In the data below, give the number of lines that contain the word "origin". Nothing else is needed.

[[ INFORMATION SHOWN, beginning ]]

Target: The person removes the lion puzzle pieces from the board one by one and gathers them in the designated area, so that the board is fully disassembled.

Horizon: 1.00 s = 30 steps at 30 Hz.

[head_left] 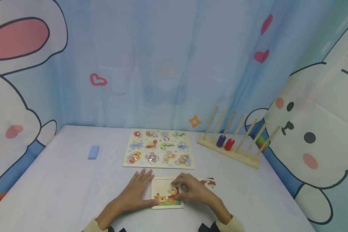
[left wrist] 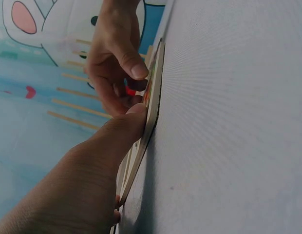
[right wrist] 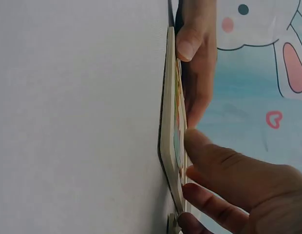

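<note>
A small wooden jigsaw tray (head_left: 166,207) lies on the table, its lower part filled with puzzle pieces showing cartoon animals on green. My left hand (head_left: 135,192) rests at its left side, fingers extended toward the far edge, thumb on the lower left corner by a piece (head_left: 160,198). With curled fingers, my right hand (head_left: 192,188) reaches over the tray's right side. Its thumb and forefinger hold a puzzle piece (head_left: 172,192) with a bear-like figure, right at the tray's surface. In the right wrist view the right thumb (right wrist: 196,141) lies close on the board (right wrist: 166,122).
Loose puzzle pieces (head_left: 210,182) lie just right of the tray, partly behind my right hand. Beyond it is a larger animal picture board (head_left: 159,149). A pegged wooden stand (head_left: 229,153) with blue and red beads stands back right; a blue block (head_left: 93,152) lies at left.
</note>
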### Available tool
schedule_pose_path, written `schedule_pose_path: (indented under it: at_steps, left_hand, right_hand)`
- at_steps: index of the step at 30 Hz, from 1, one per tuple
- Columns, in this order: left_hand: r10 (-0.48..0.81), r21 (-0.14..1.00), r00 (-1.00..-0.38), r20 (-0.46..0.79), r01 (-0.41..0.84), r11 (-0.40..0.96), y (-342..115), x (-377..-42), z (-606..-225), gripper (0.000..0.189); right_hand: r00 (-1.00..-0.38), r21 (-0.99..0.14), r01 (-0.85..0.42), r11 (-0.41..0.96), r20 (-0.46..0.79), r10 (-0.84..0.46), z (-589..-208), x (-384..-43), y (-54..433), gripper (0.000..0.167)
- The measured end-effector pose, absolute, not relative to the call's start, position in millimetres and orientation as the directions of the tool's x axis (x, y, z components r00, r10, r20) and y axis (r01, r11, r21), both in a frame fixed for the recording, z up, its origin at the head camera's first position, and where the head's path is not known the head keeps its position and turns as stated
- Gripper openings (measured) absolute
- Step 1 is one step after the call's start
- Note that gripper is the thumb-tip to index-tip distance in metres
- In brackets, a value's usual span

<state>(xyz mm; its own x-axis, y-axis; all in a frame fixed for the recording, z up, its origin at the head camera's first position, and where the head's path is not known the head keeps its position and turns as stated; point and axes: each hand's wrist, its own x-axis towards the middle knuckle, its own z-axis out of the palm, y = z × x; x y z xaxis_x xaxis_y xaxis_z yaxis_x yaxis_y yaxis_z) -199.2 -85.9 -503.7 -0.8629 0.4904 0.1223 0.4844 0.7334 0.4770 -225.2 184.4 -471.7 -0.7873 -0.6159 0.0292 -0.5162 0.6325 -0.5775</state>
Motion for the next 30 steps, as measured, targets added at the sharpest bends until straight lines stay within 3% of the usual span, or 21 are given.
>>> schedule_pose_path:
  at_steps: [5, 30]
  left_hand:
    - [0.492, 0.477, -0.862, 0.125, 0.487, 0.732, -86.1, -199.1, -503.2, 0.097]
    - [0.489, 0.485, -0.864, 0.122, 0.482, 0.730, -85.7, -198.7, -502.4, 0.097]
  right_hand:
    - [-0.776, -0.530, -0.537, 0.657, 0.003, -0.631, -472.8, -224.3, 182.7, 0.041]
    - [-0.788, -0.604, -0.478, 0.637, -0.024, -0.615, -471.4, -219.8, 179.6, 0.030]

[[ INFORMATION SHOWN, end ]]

__EXPECTED ANSWER__: 2